The performance of any task depends on the representation of the data. A good representation should capture the factors of variation relevant to the task at hand while discarding the nuisance variables. Since this is task-specific, the common way to build representations had been to hand-engineer them using domain knowledge. Since the advent of deep learning, this paradigm has shifted in favor of learning the representations in tandem with the task. Whereas there has been remarkable progress in representation learning with deep networks for natural images, medical images do not benefit from this paradigm as much as natural images. This is due to a number of factors particular to this domain, including relative data scarcity, class imbalance (e.g. many more “normal” images than abnormal or containing disease), and objects or patterns of interest occurring at multiple scales and without clear boundaries. Another challenge for machine learning for medical images is that the tolerance for error is often lower compared to tasks involving natural images. As a result, representation learning for medical images still requires solutions that are tailored to the data and task at hand.
In this thesis, we develop and study learning representations from complex medical data that enable high performance in several downstream tasks e.g., sequence classification and semantic segmentation. We then look at a more abstract deep learning methodology, generalization in Variational Autoencoders (VAEs), motivated by the limitations of current approaches, to improve our understanding of the relationship between available training data and representation of the more general population of images from which the training data were sampled.

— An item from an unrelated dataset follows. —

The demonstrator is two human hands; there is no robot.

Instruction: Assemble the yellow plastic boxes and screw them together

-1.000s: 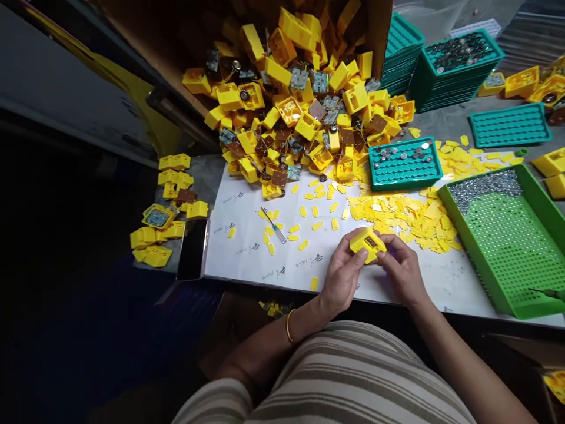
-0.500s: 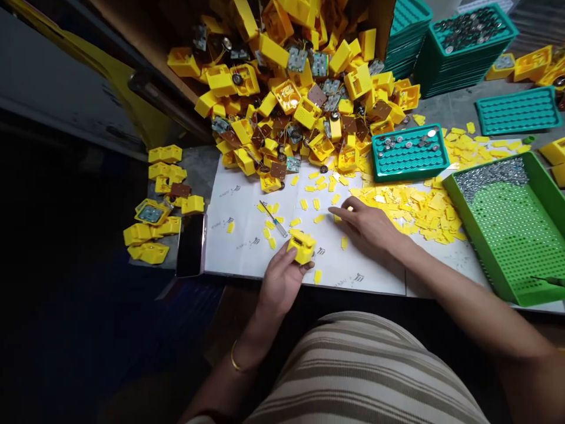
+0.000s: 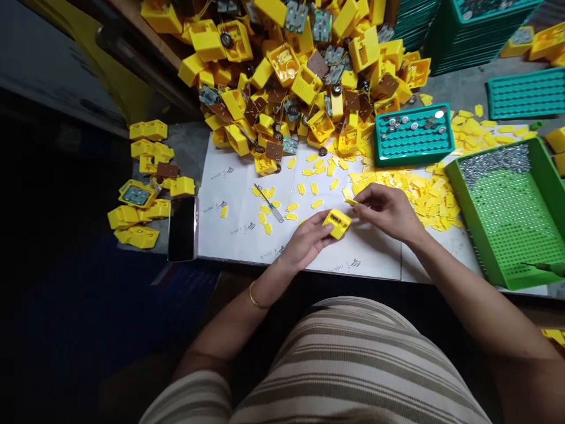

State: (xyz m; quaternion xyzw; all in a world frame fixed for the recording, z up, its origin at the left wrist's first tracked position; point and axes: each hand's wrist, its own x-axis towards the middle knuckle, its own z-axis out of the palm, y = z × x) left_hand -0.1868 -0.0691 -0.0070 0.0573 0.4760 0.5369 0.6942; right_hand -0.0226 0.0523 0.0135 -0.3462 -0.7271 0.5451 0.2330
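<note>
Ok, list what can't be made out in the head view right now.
All in the head view:
- Left hand: some fingertips, hidden by the case.
- Tab: one end, hidden by the right hand.
- Stacked trays: far end, cut off by the top edge.
- Dark tool: handle's end, cut off by the right edge.
- Silver bits: too small to identify.

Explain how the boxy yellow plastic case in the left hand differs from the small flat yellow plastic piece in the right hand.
The boxy yellow plastic case is thick, while the small flat yellow plastic piece is thin. The case is larger than the piece. The case shows a dark recess; none is visible on the piece. Both are yellow.
</note>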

The medical imaging modality we look at is Reflectance Confocal Microscopy (RCM), which is an effective, non-invasive pre-screening tool for skin cancer diagnosis. However, RCM images require extensive training and experience to assess accurately. There are few quantitative tools available to standardize image acquisition and analysis, and the available ones are not interpretable. In the first part of this work, we use a RNN with attention on CNN features to delineate in an interpretable manner the skin strata in vertically-oriented stacks of transverse RCM image slices. We introduce a new attention mechanism called Toeplitz attention, which constrains the attention map to have a Toeplitz structure. Testing our model on an expert-labeled dataset of 504 RCM stacks, we achieve 88.07% image-wise classification accuracy, which is the current state of the art.

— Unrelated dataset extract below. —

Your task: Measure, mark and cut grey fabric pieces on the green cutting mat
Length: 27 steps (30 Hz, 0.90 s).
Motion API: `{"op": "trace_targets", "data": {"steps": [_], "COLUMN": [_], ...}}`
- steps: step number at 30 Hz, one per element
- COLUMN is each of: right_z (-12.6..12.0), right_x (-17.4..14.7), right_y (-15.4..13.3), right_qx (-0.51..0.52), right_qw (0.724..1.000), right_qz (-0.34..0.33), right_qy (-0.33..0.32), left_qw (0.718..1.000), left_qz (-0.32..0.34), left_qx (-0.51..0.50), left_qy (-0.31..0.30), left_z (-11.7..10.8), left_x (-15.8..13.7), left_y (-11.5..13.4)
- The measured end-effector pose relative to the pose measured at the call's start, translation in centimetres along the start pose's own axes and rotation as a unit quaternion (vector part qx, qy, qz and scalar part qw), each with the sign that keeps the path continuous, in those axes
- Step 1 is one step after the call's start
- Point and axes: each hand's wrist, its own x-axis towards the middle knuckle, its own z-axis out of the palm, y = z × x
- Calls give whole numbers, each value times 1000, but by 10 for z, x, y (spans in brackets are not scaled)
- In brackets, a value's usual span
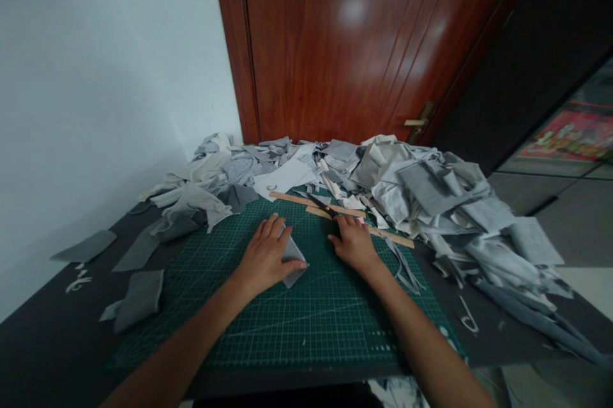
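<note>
My left hand [271, 249] lies on a small folded piece of grey fabric [295, 253] on the green cutting mat [287, 331]. Its fingers are stretched out along one side, with the thumb apart across the lower corner. My right hand [355, 241] is at the black-handled scissors [322, 205], fingers curled over the handles, which they mostly hide. The blades point up and left across two wooden rulers [290, 198]. Beneath the right hand, the lower ruler [395, 239] reappears on the far side. Thin grey strips [405, 267] lie to its right.
Heaped grey and white fabric [431, 188] covers the right and back of the dark table [43, 344]. More cloth pieces [138, 299] lie at the left. A white loop [469, 317] rests near the right edge. Behind stand a wooden door [330, 50] and a pale wall [119, 63].
</note>
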Motion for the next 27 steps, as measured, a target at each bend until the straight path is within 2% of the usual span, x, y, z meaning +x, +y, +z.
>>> {"op": "trace_targets", "data": {"steps": [6,8,10,12,14,17,20,24,27], "right_z": [-2,3,8,13,15,14,9,4,2], "right_x": [0,1,2,5,10,18,23,29,32], "right_y": [-12,-15,-14,-7,4,25,47,74,95], "right_qx": [-58,-40,83,243,349,418,484,517,495], "right_qw": [996,997,992,958,915,877,840,813,816], "right_qz": [62,68,97,138,174,206,213,196,180], "right_qy": [-31,-27,14,66,101,114,122,182,240], "left_qw": [986,989,995,997,997,998,999,983,978], "left_qz": [93,87,59,32,10,3,46,146,162], "left_qx": [-46,-22,18,53,77,67,-6,-94,-103], "left_qy": [-129,-120,-84,-47,-26,-6,-3,-56,-75], "left_z": [-18,-19,-15,-8,-2,3,4,4,5], "left_x": [5,5,5,4,4,2,1,0,0], "left_y": [-21,-19,-10,3,14,21,17,9,9]}}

In the second part of this work, we developed two automated semantic segmentation methods called MU-Net and MED-Net that provide pixel-wise labeling of RCM images into classes of cell structure patterns. The novelty in our approach is the modeling of textural patterns at multiple resolutions, mimicking the traditional procedure for examining pathology images, which routinely starts with low magnification (low resolution, large field of view) followed by closer inspection of suspicious areas with higher magnification (higher resolution, smaller fields of view). We trained and tested our model on non-overlapping partitions of 117 RCM mosaics of melanocytic lesions, an extensive dataset for this application, collected at four clinics in the US, and two in Italy. With patient-wise cross-validation, we achieved pixel-wise mean sensitivity and specificity of 70% and 95%, respectively, with a 0.71 Dice coefficient over six classes. In a second scenario, we partitioned the data by clinic or origin and tested the generalizability of the model across clinics. In this setting, we achieved pixel-wise mean sensitivity and specificity of 74% and 95%, respectively, with a 0.75 Dice coefficient. We compared MU-Net and MED-Net against the state-of-the-art semantic segmentation models and achieved better quantitative segmentation performance than previous approaches. Our results also suggest that, due to their nested multiscale architecture, our models annotated RCM mosaics more coherently, avoiding unrealistically fragmented annotations.

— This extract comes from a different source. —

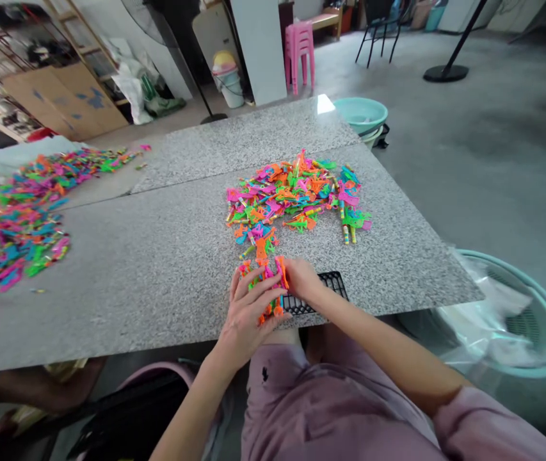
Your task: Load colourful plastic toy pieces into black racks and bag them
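Observation:
At the table's front edge, my left hand [248, 304] curves over a row of small bright plastic toys [267, 306], its fingers across their tops and its thumb on the near side. My right hand [300, 278] pinches a pink and orange plastic toy [281, 272] at the right end of that row. Beneath and right of the hands lies a black plastic grid tray [334, 282], its left part covered by hands and toys. Just beyond my fingers, an orange toy [264, 247] lies at the near edge of a mixed pile of coloured plastic toys [292, 189].
A larger heap of coloured pieces [32, 192] spreads over the left of the speckled stone table [157, 256]. A green basket with clear plastic bags [507, 314] stands below the right edge. Another person's arm [47, 387] shows at lower left, near a pink-rimmed tub [157, 368].

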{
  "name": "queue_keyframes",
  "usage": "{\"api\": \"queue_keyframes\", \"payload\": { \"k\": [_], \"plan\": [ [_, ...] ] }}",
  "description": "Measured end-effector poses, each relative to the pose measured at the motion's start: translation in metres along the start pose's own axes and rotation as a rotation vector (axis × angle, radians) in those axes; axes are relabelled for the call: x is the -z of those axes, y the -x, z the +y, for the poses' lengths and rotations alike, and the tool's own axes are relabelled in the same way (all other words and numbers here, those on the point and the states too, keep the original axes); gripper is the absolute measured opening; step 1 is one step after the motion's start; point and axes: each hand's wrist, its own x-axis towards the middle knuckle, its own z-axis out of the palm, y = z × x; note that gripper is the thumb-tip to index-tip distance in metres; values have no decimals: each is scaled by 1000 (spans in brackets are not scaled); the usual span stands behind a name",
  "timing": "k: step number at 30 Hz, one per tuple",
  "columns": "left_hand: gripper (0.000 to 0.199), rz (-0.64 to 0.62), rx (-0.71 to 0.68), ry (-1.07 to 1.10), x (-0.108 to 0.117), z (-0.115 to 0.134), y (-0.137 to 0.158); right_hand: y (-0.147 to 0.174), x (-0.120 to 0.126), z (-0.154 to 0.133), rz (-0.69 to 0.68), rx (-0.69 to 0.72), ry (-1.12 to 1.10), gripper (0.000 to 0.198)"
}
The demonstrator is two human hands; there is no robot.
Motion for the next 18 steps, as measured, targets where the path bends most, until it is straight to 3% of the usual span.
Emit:
{"api": "queue_keyframes", "payload": {
  "k": [3,9,11,13,15,18],
  "plan": [
    [29,60,-34,-36,-3,4,-7,-8,3,-5,-54,27,18,15],
    [32,-87,-154,-128,4,-12,-10,7,1,4,95,112,-57,22],
    [32,-63,-174,-139,3,-20,-5,13,17,25,253,-1,11,28],
    [29,-60,-180,-134,-1,-24,-3,14,42,50,405,-264,132,28],
    [29,-68,-157,-132,-4,-23,-4,10,65,75,419,-454,225,26],
    [32,-15,-51,-163,-9,-17,-11,7,84,101,337,-493,235,23]
  ]
}}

Last, we examine the generalization of the latent representations in VAEs. The VAE objective combines a reconstruction loss (the distortion) and a KL divergence term (the rate) that is often interpreted as a regularizer. Our work re-examines this view. We perform rate-distortion analyses in which we control the strength of the KL term, the network capacity, and the difficulty of the generalization problem. Lowering the coefficient of the KL term lowers generalization in low capacity models, but paradoxically improves generalization in higher capacity models. Moreover, in easier generalization tasks (where the training set examples closely approximate test set examples), lowering the coefficient even improves generalization in low capacity models. These results show that the KL term does not improve generalization in terms of reconstruction loss. This suggests future work to investigate what inductive biases can aid generalization in this class of models.